__Input__.

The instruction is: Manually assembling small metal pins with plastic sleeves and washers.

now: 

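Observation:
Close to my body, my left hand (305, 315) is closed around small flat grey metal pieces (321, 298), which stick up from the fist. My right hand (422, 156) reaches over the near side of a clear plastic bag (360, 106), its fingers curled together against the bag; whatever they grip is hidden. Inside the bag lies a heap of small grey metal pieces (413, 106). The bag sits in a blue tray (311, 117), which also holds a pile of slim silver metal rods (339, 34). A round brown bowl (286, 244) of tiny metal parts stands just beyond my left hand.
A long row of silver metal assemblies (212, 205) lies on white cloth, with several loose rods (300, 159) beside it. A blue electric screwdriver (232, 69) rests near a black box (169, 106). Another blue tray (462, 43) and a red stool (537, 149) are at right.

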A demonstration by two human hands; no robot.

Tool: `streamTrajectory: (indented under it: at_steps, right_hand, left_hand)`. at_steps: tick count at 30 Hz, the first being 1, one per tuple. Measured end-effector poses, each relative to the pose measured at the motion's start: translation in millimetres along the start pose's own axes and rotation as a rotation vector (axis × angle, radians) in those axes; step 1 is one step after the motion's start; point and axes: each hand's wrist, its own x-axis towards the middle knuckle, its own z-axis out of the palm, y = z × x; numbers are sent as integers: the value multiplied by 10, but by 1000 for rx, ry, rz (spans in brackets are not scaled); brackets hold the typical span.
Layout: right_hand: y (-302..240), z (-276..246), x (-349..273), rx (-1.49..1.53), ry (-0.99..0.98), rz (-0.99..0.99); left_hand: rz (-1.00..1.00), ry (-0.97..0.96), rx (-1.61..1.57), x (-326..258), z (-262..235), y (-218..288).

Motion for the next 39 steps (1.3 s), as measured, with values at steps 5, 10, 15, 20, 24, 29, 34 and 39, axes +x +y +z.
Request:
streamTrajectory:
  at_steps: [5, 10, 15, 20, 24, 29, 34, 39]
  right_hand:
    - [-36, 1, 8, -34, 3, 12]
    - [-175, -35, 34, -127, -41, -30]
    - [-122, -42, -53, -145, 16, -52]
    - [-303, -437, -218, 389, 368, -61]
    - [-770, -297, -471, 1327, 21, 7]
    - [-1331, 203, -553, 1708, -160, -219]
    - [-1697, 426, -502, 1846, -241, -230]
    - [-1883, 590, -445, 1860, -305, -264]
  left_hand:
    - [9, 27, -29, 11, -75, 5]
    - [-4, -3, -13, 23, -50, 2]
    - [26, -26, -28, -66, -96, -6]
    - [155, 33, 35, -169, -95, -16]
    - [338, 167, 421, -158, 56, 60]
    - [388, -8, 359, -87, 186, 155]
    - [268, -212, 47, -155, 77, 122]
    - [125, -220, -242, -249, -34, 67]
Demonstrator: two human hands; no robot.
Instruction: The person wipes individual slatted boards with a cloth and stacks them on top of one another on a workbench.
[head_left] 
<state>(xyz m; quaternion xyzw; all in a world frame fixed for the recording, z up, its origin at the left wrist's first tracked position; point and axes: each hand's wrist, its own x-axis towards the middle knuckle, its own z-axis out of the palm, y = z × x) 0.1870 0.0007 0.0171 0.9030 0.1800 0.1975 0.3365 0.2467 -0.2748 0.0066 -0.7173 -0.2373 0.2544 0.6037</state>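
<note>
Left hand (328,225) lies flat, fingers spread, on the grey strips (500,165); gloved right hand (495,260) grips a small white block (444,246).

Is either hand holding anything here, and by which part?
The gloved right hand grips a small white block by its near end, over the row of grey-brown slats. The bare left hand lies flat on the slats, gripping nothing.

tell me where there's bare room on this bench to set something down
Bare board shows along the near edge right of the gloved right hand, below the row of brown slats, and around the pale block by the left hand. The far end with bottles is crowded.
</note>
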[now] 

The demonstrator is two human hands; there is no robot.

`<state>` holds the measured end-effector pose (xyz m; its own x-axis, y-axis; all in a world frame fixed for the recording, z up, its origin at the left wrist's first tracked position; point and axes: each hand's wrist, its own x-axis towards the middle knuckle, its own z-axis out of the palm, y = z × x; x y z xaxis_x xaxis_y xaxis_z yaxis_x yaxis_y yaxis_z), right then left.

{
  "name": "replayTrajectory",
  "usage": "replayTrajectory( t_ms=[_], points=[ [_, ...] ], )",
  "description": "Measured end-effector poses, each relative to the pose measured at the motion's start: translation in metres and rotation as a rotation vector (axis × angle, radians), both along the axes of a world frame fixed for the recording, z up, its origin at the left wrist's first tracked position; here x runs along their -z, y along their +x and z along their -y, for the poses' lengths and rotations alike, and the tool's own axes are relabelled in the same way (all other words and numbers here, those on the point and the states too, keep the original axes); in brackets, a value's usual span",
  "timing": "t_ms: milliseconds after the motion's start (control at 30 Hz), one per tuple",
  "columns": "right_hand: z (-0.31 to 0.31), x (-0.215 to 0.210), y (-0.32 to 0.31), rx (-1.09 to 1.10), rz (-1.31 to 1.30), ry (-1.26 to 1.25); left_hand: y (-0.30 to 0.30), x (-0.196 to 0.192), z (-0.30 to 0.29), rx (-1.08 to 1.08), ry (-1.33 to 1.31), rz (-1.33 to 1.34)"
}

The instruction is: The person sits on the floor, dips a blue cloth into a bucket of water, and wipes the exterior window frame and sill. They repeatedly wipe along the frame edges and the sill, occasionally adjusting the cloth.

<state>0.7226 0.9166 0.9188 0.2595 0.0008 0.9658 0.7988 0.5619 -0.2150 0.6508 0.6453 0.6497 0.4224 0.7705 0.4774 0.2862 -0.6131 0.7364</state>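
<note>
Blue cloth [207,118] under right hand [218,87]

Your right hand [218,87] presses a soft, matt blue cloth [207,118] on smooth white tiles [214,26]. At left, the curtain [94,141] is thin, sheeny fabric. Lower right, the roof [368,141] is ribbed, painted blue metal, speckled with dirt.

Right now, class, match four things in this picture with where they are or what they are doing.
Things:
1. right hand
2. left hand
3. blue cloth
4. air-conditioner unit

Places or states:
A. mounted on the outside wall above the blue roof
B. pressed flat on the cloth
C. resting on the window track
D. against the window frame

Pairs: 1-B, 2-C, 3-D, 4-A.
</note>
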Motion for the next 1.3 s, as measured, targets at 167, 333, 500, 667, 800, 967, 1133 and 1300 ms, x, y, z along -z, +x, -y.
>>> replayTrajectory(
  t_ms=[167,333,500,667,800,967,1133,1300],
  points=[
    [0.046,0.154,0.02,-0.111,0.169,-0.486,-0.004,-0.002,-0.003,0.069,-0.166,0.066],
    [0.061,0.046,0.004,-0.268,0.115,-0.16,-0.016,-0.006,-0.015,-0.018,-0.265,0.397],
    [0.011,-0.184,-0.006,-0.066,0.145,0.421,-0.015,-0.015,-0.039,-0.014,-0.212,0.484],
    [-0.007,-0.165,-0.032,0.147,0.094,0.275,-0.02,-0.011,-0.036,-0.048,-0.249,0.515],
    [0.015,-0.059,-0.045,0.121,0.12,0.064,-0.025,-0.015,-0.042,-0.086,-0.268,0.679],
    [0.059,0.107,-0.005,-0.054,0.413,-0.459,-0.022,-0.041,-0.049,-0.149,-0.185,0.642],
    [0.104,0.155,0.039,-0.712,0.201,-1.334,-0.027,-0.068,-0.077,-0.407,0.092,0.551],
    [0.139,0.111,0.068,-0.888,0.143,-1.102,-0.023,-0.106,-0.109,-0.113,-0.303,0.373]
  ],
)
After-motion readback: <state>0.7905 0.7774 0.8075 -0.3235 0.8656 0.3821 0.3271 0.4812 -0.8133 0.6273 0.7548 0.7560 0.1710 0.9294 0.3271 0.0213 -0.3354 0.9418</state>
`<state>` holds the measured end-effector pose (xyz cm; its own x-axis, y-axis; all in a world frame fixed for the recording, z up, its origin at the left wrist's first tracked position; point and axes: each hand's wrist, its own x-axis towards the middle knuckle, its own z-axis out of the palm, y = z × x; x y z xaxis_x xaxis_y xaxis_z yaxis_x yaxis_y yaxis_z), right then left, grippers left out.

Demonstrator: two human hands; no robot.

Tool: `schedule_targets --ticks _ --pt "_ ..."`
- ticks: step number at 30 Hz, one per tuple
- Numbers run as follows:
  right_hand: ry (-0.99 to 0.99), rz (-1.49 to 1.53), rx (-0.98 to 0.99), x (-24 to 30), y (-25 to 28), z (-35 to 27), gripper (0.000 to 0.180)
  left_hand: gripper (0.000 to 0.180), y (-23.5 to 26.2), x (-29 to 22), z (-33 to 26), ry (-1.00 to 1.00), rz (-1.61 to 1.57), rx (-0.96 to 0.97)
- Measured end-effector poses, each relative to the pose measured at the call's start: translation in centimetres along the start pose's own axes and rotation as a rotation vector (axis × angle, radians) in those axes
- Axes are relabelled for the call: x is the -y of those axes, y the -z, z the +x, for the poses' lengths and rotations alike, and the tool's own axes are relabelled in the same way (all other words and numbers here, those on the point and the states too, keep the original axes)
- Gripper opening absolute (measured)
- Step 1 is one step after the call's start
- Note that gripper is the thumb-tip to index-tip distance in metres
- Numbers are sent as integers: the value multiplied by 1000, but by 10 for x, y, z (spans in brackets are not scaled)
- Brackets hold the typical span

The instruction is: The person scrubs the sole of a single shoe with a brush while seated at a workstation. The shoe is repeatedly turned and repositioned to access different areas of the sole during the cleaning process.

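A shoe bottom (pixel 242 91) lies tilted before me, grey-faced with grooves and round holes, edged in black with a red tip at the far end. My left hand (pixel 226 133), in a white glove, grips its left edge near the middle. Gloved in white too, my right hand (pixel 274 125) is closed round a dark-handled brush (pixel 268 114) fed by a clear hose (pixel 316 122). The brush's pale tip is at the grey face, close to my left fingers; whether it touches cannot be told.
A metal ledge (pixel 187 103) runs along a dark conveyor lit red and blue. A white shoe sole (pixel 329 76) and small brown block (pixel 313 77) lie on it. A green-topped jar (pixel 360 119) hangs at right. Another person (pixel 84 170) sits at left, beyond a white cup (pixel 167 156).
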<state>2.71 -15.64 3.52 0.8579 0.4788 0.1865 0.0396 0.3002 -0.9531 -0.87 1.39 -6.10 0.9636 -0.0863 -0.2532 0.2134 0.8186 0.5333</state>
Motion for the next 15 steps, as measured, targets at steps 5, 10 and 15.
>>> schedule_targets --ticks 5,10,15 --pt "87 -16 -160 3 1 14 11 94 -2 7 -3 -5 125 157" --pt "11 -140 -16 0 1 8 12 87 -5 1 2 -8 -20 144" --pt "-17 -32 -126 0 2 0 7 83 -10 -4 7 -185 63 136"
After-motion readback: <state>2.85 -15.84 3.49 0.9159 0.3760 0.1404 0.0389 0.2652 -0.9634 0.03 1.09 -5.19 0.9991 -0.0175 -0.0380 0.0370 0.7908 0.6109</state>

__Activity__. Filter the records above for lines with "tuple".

__Solution below__.
Tool: `streamTrajectory: (indented under it: at_steps, right_hand, left_hand)`. at_steps: tick count at 30 Hz, the first being 1, one per tuple. Measured end-effector poses, each relative to the pose measured at the motion's start: translation in millimetres along the start pose's own axes and rotation as a rotation vector (axis × angle, radians) in those axes; step 1 is one step after the motion's start; point and axes: each hand's wrist, its own x-axis towards the middle knuckle, its own z-axis out of the palm, y = z × x; numbers are sent as integers: the value multiplied by 10, but by 1000 for rx, ry, rz (spans in brackets are not scaled); brackets hold the typical span.
  "timing": "t_ms: milliseconds after the motion's start (control at 30 Hz), one per tuple",
- ticks: step number at 30 Hz, one per tuple

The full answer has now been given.